When is a User a Customer?
At first glance, this might seem like a silly question—aren’t all users of your product considered customers? In a Product-Led Growth (PLG) model, the answer is a resounding “no!” Understanding this distinction is crucial for one major reason: churn. Let’s explore why this matters.
The core idea behind PLG is to allow trial users (prospects) to experience value from your product with minimal effort and cost. The goal is for these trial users to quickly recognize the product’s value and eventually become paying customers. Simple, right? Not quite.
Let’s look at the simple example of a PLG-driven product for roadmapping. Imagine this product allows trial users to create roadmaps for a single product at no cost. Now, suppose there is a Tier 1 plan that allows a user, for $19/month, to create unlimited roadmaps.
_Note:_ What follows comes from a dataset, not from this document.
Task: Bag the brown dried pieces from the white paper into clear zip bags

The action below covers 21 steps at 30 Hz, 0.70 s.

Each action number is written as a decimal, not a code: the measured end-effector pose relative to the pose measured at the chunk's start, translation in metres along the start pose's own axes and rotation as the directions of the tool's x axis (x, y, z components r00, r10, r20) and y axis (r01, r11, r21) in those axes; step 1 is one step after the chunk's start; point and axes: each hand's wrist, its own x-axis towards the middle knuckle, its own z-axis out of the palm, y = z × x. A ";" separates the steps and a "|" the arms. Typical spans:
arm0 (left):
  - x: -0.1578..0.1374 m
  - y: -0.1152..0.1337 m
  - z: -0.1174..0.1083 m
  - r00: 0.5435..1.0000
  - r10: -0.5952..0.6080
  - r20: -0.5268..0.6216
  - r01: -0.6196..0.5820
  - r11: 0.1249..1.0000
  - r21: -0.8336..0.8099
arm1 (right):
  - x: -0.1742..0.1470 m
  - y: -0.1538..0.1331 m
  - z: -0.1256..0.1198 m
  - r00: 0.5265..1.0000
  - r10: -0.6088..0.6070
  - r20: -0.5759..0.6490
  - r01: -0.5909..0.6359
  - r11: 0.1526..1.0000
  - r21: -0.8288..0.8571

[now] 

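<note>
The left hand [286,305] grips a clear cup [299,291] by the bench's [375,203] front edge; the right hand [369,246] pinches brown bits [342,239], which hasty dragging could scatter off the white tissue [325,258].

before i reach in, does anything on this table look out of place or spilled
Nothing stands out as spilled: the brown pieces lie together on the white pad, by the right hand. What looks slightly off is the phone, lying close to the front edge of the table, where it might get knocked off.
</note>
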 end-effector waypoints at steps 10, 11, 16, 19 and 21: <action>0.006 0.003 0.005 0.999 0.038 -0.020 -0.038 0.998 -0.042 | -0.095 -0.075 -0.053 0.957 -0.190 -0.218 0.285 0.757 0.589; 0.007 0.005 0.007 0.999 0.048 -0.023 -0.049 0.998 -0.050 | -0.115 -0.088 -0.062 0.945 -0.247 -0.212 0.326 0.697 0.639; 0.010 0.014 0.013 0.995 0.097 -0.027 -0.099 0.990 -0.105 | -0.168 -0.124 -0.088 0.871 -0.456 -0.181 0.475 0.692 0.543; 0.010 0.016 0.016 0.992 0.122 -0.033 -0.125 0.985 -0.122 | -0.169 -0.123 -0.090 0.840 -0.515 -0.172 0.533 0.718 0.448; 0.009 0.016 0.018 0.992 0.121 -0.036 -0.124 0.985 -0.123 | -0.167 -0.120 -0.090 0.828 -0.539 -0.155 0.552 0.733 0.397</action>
Would you consider a user a customer the moment they start paying $19? Are they only a customer after paying for three months and creating at least three roadmaps? How does the time they've spent paying impact their status as a customer?
Enter Cohort Analysis
Cohort analysis groups users based on certain attributes to understand their behaviors. When analyzing churn, behavioral cohorting can be particularly useful—it allows you to segment users based on specific attributes, identifying which groups are more likely to churn and which are not.
For example, consider the following cohort table for a roadmapping tool. The table summarizes various user cohort groups in terms of retention, ARR, and non-ARR for a one year period for the given cohort. ARR Multiple and Enterprise Value (EV) columns were added to represent market-like ARR multiples and enterprise values at various levels of retention and ARR.?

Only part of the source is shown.